Now, with the food and financial crises, everything is getting worse. The food crisis and the financial crisis are linked through financial speculation on the prices of food crops and land, to the detriment of people.  Now as the crisis grows, finance capital is more desperate every day, assaulting our government treasuries for their bailouts, which will only force more budget cutting in our countries, and make poverty and suffering even more widespread.  Hunger is continuing to grow in our world. Exploitation and all forms of violence, especially directed at women, are on the rise.  With the economic recession in rich countries, xenophobia is spreading, with more racism and repression, and the dominant economic model offers ever fewer options to our rural youth.

In synthesis, things are going from bad to worse.  Nevertheless, we must recognize that like all crises, this one also generates opportunities.  Opportunities for capitalism, which uses crises to reinvent itself and find new sources of profits, but also opportunities for social movements.  Among the latter are the fact that the principal theses of neoliberalism are being stripped of their legitimacy in public opinion, and the fact the international financial institutions (World Bank, IMF, WTO) are proving to be incapable of administering the crisis (in addition being among the cause of the same crisis).   This creates the opportunity to eliminate them, and create new institutions to regulate the global economy that serve public interests.  It is clearer every day that the TNCs are our real enemies behind these other enemies.
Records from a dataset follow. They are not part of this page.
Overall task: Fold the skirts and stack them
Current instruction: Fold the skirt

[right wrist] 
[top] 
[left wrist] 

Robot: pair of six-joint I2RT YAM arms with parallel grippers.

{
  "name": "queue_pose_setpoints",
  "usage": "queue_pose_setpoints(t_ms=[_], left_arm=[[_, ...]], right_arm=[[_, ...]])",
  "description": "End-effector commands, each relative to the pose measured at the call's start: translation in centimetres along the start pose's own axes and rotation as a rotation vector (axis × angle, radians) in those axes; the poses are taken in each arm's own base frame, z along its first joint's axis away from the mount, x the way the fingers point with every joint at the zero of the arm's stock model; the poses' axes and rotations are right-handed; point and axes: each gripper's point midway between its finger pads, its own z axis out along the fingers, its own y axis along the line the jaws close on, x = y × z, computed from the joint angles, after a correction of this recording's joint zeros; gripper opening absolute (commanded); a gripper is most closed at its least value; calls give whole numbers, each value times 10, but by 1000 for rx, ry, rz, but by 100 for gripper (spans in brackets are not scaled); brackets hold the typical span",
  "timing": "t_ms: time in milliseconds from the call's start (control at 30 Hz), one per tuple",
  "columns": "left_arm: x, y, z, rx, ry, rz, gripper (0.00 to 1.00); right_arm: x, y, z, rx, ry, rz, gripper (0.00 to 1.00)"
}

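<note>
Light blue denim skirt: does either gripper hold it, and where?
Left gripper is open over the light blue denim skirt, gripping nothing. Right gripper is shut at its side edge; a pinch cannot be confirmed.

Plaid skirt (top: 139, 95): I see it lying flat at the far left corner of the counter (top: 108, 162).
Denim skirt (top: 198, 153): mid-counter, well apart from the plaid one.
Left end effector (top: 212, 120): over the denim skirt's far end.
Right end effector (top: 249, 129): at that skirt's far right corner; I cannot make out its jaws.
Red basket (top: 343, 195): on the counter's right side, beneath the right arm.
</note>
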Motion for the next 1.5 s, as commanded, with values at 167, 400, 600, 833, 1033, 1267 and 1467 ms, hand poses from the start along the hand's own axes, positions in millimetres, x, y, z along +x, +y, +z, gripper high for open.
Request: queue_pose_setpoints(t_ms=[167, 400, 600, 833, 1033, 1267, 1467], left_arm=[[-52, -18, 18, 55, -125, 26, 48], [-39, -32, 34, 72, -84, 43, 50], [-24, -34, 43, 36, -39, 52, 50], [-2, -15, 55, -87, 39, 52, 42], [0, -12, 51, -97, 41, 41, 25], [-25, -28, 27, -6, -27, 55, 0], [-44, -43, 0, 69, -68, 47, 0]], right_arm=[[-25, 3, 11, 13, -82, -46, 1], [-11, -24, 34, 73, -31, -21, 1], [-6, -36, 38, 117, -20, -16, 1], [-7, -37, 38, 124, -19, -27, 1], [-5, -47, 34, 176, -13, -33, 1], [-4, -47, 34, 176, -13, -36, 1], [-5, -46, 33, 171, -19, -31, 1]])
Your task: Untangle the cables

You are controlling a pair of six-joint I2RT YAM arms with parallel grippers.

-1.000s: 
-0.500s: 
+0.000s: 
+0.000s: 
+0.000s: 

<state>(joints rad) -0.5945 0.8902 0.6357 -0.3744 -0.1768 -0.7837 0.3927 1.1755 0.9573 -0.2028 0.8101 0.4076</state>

It is clearer every day that the neoliberal governments do not serve the interests of their peoples. And it is clearer every day that the global corporate food regime is not capable of feeding the great majority of people on this planet, while Food Sovereignty based  on peasant agriculture is more needed than ever.

Facing this reality, what do we defend in La Via Campesina?

Food Sovereignty: getting speculative finance capital out of our food system, and re-nationalizing food production and reserves offer us the only real way out of the food crisis.  Only peasant and family farm agriculture feed people, while agribusiness grows export crops and agrofuels to feed cars instead of human beings.  Food Sovereignty based on peasant and family farm agriculture offers us a way out of this crisis.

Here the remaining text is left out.